DIALOGO TRA UN LIBRAIO E UNO SCRITTORE

DIALOGO TRA UN LIBRAIO E UNO SCRITTORE

Ieri sono entrato in una libreria che frequento da anni. Saluto il proprietario, si chiacchiera.«Come sta andando “Niente di personale”».«Bene», mi risponde. E poi aggiunge: «però adesso ne ho una copia sola e l’ho messo in scaffale».E io: «ma a scaffale è come farlo scomparire. Nessuno guarda gli scaffali».E lui: «Hai ragione. Ma guarda su questo tavolo. Sono le novità di narrativa di questi dieci giorni».Il tavolo è lunghissimo.

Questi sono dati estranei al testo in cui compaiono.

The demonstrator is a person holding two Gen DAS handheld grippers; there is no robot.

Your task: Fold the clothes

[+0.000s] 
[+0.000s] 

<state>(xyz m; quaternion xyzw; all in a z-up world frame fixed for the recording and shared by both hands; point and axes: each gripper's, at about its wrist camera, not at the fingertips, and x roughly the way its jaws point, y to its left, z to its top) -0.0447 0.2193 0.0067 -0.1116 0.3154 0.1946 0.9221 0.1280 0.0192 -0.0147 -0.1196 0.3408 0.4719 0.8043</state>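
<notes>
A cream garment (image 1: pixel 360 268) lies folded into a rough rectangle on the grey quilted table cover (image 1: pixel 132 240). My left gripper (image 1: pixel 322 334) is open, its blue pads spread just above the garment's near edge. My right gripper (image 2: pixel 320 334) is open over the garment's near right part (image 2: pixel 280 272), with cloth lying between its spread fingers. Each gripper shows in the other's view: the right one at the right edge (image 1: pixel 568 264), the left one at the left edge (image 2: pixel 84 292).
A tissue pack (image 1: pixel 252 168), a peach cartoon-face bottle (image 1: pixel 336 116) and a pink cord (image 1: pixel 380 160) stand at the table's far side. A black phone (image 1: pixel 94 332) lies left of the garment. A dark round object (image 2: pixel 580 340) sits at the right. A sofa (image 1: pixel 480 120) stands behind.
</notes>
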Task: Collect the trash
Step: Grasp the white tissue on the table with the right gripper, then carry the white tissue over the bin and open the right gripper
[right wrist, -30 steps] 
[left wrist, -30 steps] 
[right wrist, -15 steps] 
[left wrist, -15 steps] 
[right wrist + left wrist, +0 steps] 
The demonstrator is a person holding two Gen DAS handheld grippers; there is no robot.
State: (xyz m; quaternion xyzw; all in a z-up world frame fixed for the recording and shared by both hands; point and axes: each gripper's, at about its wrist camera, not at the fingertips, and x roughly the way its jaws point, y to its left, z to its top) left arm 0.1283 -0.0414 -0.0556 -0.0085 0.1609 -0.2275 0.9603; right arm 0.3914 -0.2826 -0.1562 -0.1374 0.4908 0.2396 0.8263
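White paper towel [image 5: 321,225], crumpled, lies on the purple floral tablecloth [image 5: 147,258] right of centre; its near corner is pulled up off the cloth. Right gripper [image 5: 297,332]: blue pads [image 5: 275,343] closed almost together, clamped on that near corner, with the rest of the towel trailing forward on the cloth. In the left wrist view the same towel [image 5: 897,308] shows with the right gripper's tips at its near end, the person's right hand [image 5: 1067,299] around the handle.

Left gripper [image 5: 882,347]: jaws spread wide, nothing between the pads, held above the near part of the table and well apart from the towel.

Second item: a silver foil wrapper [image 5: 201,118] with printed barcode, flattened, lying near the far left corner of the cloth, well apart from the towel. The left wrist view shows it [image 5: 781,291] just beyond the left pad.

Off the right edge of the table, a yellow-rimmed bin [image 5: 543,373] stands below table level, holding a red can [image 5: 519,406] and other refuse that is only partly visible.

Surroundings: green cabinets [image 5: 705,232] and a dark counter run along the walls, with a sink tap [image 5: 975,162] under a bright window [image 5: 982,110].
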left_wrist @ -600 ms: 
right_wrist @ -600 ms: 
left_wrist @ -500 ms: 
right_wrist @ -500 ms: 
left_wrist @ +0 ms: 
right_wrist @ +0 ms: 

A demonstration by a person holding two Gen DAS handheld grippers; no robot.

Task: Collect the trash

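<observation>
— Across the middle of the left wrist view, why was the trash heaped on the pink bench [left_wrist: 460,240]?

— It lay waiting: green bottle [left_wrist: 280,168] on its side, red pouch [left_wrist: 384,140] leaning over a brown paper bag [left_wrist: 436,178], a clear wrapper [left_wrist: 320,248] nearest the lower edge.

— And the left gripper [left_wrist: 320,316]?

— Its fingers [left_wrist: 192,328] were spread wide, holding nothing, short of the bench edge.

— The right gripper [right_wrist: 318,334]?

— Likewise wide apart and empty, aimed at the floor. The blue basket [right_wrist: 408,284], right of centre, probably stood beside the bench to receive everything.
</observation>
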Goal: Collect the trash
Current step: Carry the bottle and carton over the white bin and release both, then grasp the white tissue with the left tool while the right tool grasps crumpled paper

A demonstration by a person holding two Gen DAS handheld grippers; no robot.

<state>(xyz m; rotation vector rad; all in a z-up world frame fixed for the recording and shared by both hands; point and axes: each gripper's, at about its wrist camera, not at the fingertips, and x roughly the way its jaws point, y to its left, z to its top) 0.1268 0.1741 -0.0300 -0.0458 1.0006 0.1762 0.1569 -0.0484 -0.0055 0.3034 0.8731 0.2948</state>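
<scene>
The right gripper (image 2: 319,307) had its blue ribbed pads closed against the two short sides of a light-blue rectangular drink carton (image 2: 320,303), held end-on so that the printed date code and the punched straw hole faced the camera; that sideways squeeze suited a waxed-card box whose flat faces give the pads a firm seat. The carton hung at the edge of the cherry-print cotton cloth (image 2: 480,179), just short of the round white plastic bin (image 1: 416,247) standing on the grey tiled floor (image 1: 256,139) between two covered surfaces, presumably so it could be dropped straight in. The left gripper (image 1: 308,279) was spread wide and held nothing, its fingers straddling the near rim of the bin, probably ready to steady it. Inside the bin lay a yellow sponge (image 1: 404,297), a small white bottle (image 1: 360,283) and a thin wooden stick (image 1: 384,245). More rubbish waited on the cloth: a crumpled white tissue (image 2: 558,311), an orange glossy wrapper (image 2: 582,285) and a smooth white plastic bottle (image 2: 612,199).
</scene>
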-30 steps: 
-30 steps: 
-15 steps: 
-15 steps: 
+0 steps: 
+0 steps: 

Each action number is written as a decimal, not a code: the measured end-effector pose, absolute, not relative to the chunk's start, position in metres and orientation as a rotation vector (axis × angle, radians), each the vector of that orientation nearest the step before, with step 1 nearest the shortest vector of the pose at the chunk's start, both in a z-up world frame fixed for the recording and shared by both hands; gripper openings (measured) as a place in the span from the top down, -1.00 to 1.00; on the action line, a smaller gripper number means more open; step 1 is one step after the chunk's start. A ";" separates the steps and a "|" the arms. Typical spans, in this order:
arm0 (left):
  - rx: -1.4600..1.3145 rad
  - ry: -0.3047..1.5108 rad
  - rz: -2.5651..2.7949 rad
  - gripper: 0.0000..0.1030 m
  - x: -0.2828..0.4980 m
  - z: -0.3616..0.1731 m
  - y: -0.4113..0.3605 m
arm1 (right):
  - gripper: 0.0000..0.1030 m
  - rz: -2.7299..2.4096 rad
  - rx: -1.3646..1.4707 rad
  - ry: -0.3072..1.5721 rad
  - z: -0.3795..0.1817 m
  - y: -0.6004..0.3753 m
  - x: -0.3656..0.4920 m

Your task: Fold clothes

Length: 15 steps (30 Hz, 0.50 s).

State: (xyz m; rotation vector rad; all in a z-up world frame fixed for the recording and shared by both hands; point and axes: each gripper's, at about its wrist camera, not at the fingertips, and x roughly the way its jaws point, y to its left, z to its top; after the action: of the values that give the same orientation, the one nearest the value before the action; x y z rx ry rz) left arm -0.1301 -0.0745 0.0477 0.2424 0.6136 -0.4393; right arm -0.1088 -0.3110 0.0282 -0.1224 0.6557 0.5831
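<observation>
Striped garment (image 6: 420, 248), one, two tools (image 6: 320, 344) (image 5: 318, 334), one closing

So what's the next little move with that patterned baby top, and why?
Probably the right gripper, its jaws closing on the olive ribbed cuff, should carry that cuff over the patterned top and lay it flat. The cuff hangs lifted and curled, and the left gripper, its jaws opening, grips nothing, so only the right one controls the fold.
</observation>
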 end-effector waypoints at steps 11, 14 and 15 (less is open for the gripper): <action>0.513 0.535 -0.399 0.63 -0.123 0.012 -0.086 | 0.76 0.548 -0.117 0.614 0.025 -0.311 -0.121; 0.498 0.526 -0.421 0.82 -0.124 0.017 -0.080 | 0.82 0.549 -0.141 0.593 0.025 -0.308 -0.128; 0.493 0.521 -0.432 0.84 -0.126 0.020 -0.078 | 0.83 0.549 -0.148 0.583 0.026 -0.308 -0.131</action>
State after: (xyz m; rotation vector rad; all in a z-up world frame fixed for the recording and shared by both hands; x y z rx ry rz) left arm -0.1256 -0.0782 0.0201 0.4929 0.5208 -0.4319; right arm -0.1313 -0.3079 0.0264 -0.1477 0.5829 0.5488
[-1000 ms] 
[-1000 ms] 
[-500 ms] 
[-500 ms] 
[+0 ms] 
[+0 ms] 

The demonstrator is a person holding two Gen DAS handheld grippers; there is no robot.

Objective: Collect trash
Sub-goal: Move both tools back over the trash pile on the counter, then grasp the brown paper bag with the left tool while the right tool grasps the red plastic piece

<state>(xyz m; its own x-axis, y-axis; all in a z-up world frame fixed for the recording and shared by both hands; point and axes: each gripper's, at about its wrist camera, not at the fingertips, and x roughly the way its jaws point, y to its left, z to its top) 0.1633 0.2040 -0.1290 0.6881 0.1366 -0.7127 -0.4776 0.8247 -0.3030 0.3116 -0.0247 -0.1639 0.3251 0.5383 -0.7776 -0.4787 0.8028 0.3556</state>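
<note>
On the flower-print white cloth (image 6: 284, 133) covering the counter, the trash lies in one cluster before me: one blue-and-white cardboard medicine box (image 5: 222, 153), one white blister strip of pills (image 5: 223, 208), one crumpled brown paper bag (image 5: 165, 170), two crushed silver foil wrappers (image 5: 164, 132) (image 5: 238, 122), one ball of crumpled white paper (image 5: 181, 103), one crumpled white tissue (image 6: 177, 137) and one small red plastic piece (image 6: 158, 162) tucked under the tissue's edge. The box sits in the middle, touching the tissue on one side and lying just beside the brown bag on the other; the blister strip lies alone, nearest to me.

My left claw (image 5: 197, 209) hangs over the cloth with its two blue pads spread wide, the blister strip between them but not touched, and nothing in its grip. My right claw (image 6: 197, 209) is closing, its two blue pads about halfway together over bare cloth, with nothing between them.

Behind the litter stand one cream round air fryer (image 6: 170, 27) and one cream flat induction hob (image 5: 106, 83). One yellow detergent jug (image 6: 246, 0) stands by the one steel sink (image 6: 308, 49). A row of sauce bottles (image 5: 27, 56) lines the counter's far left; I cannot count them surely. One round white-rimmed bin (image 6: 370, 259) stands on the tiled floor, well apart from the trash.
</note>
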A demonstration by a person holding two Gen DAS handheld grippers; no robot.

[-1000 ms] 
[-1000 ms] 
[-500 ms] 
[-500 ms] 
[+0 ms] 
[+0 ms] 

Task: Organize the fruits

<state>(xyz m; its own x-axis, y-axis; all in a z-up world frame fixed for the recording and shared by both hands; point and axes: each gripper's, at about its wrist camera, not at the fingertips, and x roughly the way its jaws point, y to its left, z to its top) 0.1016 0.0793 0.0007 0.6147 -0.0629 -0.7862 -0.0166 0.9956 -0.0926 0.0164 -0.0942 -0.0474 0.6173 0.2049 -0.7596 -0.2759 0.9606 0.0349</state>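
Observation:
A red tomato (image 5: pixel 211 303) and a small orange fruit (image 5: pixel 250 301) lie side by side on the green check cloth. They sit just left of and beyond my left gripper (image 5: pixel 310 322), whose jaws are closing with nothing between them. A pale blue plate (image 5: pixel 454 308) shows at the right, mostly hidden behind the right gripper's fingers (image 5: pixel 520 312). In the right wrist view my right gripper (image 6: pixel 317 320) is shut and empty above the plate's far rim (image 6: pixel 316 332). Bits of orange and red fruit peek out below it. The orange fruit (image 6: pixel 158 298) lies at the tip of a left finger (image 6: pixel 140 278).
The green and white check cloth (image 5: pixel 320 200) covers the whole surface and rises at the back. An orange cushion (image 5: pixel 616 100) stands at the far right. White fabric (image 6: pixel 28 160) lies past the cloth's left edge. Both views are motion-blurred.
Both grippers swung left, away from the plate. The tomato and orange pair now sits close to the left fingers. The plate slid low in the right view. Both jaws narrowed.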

Non riesco a contare i titoli, saranno più di 100, e tutti di grandi e medi editori.Il librario sorride: «lo sai che più della metà di questi titoli resta un mese sul bancone e non vende neanche una copia, vero?».«E perché li tieni sul bancone, e non esponi invece i titoli buoni?».«Sarebbe la cosa giusta. Il tuo venderebbe molto di più. Ma devo tenerli qui perché mi fanno ordinare molte copie di ognuno di questi autori».«E tu non vorresti?».«No che non vorrei, ma se non lo faccio non mi applicano gli sconti».Poi mi guarda: «senti il tuo lo riordino. Cerco di metterlo da qualche parte».«Ti ringrazio». È cosi che funziona. Lo dico a voi, che entrate e girate per le librerie. E non vedete i libri. Perché la logica è tutt’altra. Lo dico ai librai e ai cosiddetti operatori culturali. In questi anni si stampa sempre di più (70 mila novità all’anno) e si legge sempre meno. In questi anni le amministrazioni pubbliche (ovvero noi) hanno speso e continuano a spendere milioni di euro in festival, kermesse, eventi, e quant’altro, e per l’intera penisola. Tutto questo avrebbe dovuto generare un paese migliore, culturalmente attento. Avrebbe dovuto stimolare, aprire le menti, portarci a comprendere i fenomeni della contemporaneità, renderci più tolleranti, sviluppare la dialettica, favorire i distinguo, le sfumature, riconoscere il valore delle cose, delle immagini, delle parole, del pensiero, soprattutto quando è differente e originale. È andata così? Lo chiedo a voi. E ve lo richiedo ancora una volta: è andata così? O invece dopo tutta questa iniezione di libri, eventi, festival, siamo diventati un paese ignorante, arrogante verso la cultura, ma anche – dal lato opposto – con intellettuali altrettanto arroganti, autori di libri che vanno in televisione e appena aprono bocca ti viene voglia di non leggere mai più. Cosa è accaduto veramente? Non sarebbe il caso di pensare a una sorta di stati generali della cultura in un paese ormai sfinito?